**WHAT THE TASK ASKS**.
Your job with the data below is to output exactly the lines from the one holding "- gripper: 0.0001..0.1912" down to the one holding "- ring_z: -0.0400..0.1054", both included, and no others.

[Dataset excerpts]
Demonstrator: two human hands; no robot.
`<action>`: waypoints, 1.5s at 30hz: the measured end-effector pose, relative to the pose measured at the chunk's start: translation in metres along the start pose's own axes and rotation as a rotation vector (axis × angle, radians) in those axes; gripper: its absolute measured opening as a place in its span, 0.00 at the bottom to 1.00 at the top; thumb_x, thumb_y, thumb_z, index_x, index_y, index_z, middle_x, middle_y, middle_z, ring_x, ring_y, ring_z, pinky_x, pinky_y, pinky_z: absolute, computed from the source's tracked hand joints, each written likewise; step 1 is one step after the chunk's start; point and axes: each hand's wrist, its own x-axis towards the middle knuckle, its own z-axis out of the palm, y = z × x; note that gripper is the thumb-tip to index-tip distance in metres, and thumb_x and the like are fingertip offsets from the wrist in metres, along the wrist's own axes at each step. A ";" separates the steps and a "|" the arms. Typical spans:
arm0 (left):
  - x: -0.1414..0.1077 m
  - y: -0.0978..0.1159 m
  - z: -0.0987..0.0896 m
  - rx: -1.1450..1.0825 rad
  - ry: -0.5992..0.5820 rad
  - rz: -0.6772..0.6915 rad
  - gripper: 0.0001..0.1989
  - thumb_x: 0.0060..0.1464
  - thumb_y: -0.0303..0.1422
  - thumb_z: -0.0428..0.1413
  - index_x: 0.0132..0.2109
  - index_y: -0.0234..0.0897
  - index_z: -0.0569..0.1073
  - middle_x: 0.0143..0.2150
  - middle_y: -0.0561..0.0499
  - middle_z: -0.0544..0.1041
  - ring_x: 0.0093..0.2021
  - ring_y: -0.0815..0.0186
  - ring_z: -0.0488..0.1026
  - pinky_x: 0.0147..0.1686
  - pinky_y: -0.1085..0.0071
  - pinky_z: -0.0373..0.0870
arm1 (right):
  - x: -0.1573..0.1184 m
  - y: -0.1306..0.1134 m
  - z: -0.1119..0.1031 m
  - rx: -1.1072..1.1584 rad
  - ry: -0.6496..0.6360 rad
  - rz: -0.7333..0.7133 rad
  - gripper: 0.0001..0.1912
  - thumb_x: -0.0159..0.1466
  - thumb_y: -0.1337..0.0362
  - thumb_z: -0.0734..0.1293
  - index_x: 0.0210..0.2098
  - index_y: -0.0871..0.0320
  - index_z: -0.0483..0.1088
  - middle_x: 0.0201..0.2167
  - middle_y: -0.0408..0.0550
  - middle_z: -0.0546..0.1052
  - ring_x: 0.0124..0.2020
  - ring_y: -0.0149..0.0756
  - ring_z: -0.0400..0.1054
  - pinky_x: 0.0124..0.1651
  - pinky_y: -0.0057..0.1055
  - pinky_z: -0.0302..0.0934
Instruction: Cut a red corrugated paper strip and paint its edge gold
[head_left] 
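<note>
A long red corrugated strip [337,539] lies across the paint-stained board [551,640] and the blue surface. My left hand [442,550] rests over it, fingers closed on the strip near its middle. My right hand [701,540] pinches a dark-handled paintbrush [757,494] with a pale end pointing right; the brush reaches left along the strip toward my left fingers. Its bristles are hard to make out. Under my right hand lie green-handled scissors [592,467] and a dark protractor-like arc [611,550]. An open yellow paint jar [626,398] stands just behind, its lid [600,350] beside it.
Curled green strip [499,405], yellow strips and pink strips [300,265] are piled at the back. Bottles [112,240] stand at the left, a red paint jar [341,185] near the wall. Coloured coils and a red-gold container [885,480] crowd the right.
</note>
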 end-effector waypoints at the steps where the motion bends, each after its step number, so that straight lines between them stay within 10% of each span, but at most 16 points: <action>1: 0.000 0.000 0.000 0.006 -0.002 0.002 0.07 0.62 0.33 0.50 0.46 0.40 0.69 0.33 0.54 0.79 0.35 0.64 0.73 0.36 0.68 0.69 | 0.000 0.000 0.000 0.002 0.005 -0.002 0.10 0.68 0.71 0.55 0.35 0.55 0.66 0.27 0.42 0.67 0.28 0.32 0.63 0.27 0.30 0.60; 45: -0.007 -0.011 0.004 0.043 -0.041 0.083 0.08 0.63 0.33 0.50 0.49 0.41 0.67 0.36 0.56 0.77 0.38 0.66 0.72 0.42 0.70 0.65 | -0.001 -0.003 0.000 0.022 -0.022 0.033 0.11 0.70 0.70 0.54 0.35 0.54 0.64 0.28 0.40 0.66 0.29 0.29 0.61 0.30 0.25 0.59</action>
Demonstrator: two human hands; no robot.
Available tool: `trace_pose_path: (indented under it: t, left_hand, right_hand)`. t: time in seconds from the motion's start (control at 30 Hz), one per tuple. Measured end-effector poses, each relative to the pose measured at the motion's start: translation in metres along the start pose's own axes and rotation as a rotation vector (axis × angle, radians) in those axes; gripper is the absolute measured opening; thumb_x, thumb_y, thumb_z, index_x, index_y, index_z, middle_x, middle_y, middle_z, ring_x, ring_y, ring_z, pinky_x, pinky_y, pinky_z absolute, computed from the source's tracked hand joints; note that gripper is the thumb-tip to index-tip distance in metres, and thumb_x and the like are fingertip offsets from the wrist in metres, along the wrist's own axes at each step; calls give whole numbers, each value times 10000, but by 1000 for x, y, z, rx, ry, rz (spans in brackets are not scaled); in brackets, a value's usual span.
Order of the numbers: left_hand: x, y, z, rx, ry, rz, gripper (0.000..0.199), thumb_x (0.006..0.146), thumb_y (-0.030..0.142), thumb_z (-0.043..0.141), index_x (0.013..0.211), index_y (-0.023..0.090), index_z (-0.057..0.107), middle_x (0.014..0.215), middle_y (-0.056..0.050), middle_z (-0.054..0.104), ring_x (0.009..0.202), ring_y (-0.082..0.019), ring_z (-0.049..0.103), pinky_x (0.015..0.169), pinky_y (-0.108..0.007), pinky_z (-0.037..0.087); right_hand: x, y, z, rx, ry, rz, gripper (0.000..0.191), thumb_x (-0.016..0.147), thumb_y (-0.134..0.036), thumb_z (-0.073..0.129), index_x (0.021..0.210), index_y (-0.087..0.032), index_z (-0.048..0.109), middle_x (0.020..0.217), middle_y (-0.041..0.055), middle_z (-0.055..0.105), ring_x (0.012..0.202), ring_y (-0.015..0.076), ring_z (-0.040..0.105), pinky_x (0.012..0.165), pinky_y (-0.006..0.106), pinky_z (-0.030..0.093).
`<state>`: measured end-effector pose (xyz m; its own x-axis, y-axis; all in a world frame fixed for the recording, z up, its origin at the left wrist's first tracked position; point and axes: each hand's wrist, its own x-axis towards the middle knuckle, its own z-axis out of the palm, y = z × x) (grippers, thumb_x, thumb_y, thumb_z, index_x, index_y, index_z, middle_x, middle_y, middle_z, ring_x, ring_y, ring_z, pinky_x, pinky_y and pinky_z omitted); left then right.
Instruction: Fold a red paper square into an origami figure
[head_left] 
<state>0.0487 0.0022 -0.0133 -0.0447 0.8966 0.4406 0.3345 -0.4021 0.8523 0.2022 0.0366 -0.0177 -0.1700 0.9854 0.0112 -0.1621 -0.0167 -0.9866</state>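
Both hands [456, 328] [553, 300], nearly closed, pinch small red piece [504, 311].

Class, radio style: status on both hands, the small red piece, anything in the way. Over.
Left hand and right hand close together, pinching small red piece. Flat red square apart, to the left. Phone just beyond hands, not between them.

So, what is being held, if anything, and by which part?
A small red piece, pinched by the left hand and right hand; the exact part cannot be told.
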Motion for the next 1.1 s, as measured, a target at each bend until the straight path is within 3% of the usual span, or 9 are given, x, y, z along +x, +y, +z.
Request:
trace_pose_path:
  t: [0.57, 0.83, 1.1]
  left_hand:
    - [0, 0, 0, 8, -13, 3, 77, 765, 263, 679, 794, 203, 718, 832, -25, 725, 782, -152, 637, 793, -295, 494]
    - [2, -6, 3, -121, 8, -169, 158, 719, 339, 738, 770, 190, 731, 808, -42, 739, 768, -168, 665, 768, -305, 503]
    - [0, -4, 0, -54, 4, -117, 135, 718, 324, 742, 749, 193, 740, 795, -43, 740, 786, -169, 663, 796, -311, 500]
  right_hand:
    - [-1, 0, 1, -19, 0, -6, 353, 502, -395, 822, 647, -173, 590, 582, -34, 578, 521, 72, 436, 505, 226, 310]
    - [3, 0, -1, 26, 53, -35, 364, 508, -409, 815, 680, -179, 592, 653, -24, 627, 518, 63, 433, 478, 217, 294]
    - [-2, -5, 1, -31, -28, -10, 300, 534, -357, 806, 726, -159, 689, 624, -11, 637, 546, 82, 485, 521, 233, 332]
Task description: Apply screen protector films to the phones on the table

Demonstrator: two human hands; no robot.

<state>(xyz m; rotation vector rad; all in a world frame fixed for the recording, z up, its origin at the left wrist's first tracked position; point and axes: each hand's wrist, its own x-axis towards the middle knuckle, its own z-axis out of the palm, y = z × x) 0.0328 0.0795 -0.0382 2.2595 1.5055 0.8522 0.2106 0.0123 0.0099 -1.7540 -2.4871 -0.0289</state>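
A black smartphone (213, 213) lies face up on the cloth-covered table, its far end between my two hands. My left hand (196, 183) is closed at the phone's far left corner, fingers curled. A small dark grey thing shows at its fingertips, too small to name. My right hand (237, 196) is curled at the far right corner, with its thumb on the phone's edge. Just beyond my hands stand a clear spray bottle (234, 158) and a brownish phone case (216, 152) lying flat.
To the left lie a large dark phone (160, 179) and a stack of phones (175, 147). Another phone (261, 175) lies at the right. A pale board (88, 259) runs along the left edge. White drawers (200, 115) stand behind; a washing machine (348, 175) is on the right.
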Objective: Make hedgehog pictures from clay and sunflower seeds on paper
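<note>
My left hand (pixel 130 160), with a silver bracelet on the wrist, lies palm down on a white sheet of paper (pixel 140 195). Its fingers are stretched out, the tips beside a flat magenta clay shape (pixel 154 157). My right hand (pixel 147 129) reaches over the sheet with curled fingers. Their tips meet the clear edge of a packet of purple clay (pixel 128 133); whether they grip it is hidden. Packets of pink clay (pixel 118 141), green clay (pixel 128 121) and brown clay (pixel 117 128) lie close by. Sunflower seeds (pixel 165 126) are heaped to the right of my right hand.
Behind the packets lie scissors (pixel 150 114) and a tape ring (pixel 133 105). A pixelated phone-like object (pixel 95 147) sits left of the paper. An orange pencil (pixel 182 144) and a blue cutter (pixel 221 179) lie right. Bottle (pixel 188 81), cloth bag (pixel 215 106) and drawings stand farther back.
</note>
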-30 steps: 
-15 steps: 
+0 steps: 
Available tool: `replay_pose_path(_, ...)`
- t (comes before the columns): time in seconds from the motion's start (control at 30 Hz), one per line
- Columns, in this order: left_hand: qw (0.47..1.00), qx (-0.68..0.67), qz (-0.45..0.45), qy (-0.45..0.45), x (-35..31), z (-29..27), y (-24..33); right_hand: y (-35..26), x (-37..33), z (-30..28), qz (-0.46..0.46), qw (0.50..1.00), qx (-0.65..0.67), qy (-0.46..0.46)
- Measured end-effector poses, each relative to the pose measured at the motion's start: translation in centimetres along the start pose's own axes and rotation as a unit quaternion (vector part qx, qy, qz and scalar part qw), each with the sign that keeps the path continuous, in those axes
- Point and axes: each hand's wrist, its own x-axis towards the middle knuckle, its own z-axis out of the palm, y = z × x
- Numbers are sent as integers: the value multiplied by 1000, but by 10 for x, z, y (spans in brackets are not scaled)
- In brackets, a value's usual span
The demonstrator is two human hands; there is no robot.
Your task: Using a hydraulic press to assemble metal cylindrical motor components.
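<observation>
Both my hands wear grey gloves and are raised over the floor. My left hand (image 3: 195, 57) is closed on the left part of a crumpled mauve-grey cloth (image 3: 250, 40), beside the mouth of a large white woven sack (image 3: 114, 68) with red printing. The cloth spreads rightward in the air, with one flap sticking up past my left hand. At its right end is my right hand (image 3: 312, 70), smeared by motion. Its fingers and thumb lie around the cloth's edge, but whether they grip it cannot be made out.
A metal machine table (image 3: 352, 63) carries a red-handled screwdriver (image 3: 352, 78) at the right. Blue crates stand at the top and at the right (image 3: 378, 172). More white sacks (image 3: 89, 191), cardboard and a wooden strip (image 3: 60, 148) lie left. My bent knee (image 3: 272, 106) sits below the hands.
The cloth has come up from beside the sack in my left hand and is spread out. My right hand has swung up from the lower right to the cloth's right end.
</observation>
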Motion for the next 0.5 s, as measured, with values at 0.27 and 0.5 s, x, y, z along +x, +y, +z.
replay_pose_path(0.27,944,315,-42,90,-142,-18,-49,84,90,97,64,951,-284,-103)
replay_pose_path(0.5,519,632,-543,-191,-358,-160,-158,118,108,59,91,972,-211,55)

**ANSWER TO THIS TASK**.
  - gripper: 0.0001..0.1912
  - thumb_x: -0.0159..0.1466
  - thumb_y: -0.1337..0.0362
  - thumb_z: -0.0734..0.1293
  - index_x: 0.0210..0.2098
  - index_y: -0.0871..0.0320
  - index_z: -0.0483..0.1088
  - middle_x: 0.0201..0.2167
  - middle_y: -0.0408..0.0550
  - middle_z: -0.0546..0.1052
  - ring_x: 0.0124..0.2020
  - ring_y: -0.0149..0.0756
  - ring_z: -0.0400..0.1054

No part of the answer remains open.